# ka24e hardbody timing chain problems



## Jimbo13njax (Feb 1, 2007)

timing chain help
Ok so I decide to tackle my timing chain, the rattling was absolutely nerve racking. I read some walkthroughs and threads here on nissanforumns and had my Haynes manual with me at all times. (that makes me an expert in my mind)Before I go any further I should mention this is ka24e. Got everything out of the way so I could set it to TDC, marked the distributor removed that oil pump, pan, ect. I remove the valve cover, I look at the cam sprocket and I notice it isn’t at TDC its 180 degrees off. I don’t think anything about it just turn the crank pulley and set it a TDC. Then as I continue and start thinking about the distributor and the marks I made and should have I really did what I just did. What should be my next step to correct the problem, hopefully other then calling a mechanic.

jimbo


----------



## zanegrey (Dec 5, 2005)

put the crank at first position by using the crank pully mark lined up with the dial indicator just above the crank pulley..or the crank key way will point straight up...

the cam can be put at first position by the firing order 1342...
that is.. as you turn the cam the no 1 valve should be closed as you continue to turn the 3 set of valves should close and so on ..

do not worry about the dizzy and oil pump until you have the t-cover put back on..


----------



## Jimbo13njax (Feb 1, 2007)

well following the advice of my grandpa and a few others i installed the new chain at TDC put it back together and returned the back to 180 off of TDC so my dist marks would line back up. well it fired right up, but it smokes like crazy, some lifters are tapping for sure, and some sort of ever so slight knocking sound. I took off the valve cover and it appears to look just the same as it was before.
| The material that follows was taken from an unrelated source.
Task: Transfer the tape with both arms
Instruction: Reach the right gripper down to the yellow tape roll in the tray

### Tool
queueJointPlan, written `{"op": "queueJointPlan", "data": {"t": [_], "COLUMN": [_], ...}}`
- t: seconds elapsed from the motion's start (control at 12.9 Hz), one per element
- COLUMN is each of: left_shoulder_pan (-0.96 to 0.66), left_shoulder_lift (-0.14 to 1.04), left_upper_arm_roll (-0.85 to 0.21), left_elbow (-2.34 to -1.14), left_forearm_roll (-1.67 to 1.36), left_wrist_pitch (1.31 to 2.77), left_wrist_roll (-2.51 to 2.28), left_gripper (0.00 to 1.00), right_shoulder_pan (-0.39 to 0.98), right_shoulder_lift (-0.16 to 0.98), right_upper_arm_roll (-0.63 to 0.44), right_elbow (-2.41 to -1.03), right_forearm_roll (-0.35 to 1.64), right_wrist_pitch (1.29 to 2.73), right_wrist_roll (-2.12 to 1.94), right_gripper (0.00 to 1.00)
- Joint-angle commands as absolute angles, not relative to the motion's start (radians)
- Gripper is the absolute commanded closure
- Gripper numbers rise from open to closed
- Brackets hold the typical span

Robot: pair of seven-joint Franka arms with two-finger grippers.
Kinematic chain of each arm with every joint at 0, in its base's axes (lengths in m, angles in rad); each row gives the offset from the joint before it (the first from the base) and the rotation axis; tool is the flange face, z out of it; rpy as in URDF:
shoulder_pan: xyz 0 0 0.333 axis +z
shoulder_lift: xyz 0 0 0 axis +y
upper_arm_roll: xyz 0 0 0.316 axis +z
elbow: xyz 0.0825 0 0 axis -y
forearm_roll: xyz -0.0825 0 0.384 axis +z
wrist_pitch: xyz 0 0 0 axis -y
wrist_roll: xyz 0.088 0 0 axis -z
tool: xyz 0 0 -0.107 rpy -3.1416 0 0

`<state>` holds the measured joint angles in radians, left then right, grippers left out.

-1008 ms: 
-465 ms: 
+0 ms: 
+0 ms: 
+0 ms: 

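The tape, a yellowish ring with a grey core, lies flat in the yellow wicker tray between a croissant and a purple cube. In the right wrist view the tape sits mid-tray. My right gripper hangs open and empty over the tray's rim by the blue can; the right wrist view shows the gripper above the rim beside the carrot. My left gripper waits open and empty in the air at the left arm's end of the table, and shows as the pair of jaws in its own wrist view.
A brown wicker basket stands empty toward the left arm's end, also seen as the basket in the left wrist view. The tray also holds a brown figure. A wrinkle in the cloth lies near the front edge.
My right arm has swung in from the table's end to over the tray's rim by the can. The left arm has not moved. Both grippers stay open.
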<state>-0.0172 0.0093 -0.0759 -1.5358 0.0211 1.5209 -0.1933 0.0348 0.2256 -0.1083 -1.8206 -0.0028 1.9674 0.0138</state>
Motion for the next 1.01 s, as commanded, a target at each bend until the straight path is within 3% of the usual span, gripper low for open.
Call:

Should I return it TDC and start the process all over again?


----------



## zanegrey (Dec 5, 2005)

if you have not bent the valves already ...


----------



## Jimbo13njax (Feb 1, 2007)

good thing im a better bar tending then mechanic. how do i check and see if my valves are bent?


----------



## zanegrey (Dec 5, 2005)

at this point..

make sure it is in time..
if it still runs crappy , do a compression check..


----------



## Nissanman7166 (Feb 12, 2009)

These are the kinds of problems that make me leery about doing my timing. Though I'm still not sure if its a dirty lifter or the chain I'm hearing. 

good luck


----------



## rogoman (Dec 16, 2004)

Jimbo13njax said:


> well following the advice of my grandpa and a few others i installed the new chain at TDC put it back together and returned the back to 180 off of TDC so my dist marks would line back up. well it fired right up, but it smokes like crazy, some lifters are tapping for sure, and some sort of ever so slight knocking sound. I took off the valve cover and it appears to look just the same as it was before. Should I return it TDC and start the process all over again?


To recheck your cam timing, first disconnect the ignition coil wire, remove all the spark plugs and remove the valve cover. Have someone tap the starter while you have your thumb over the #1 spark plug hole. Once you feel compression, insure that the block timing pointer at the front pulley is pointing to the zero mark on the pulley; if not, manually turn the motor clockwise or counter-clockwise by hand until it's pointing to ZERO. Remove distributor cap and insure that the rotor is pointing to #1 firing position. The #1 piston is now sitting at TDC COMPRESSION STROKE. Remove the timing cover. The keyways for the crank and cam sprockets should be at the 12 o'clock position. Now look at the lower end of the timing chain for the chain mating mark which should be at the crankshaft sprocket gear mark; 5 o'clock position. The top end of the timing chain mating (silver) mark should be at the sprocket gear mark; 3 o'clock position.


----------



## Jimbo13njax (Feb 1, 2007)

zanegrey, rogoman thanks for the advice, ill be out in the garage again on Sunday...


nissanman I'd do it again in a heart beat, just make sure its a TDC before you take anything apart!


----------



## Jimbo13njax (Feb 1, 2007)

is the block timing pointer supposed to be slightly bent up like mine? its hard to tell from the pictures, but itis bent up and to the right slightly.


----------



## Jimbo13njax (Feb 1, 2007)

here is where my crank pulley and distributor sit with the block timing pointer pointing to the Zero mark on the crank pulley.


----------



## zanegrey (Dec 5, 2005)

the pinter should not be bent..

do not go by the dizzy ..

remove the dizzy and oil pump til yopu get the base timing (chain )set..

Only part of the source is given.